Aim of the exercise -> Go through the data below and return each line where the string "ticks" appears.

Dataset excerpt ->
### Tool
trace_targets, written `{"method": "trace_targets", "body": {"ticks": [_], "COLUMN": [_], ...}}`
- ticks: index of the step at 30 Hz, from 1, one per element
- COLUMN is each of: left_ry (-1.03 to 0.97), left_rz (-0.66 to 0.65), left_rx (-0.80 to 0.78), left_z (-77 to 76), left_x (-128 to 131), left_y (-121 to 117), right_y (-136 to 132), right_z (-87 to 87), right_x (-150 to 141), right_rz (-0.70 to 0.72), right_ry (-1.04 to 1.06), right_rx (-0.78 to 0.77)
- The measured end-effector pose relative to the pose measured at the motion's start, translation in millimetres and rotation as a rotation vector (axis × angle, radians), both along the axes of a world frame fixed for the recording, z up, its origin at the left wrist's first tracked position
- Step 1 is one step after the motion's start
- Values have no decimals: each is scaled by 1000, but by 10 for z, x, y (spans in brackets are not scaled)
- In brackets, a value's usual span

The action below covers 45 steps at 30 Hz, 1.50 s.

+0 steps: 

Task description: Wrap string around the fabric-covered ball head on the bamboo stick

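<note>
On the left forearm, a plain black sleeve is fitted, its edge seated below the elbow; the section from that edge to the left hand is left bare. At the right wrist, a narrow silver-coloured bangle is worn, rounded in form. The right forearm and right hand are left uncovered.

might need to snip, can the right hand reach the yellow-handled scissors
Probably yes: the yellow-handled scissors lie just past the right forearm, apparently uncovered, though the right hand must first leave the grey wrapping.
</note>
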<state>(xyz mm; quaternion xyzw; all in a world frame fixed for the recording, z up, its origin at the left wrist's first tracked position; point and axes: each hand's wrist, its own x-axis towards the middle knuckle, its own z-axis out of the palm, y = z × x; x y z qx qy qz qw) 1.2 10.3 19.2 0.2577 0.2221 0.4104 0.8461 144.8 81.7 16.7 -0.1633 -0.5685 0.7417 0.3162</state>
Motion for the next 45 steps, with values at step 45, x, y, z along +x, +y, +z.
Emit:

Answer box ->
trace_targets, written `{"method": "trace_targets", "body": {"ticks": [_], "COLUMN": [_], ...}}`
- ticks: index of the step at 30 Hz, from 1, one per element

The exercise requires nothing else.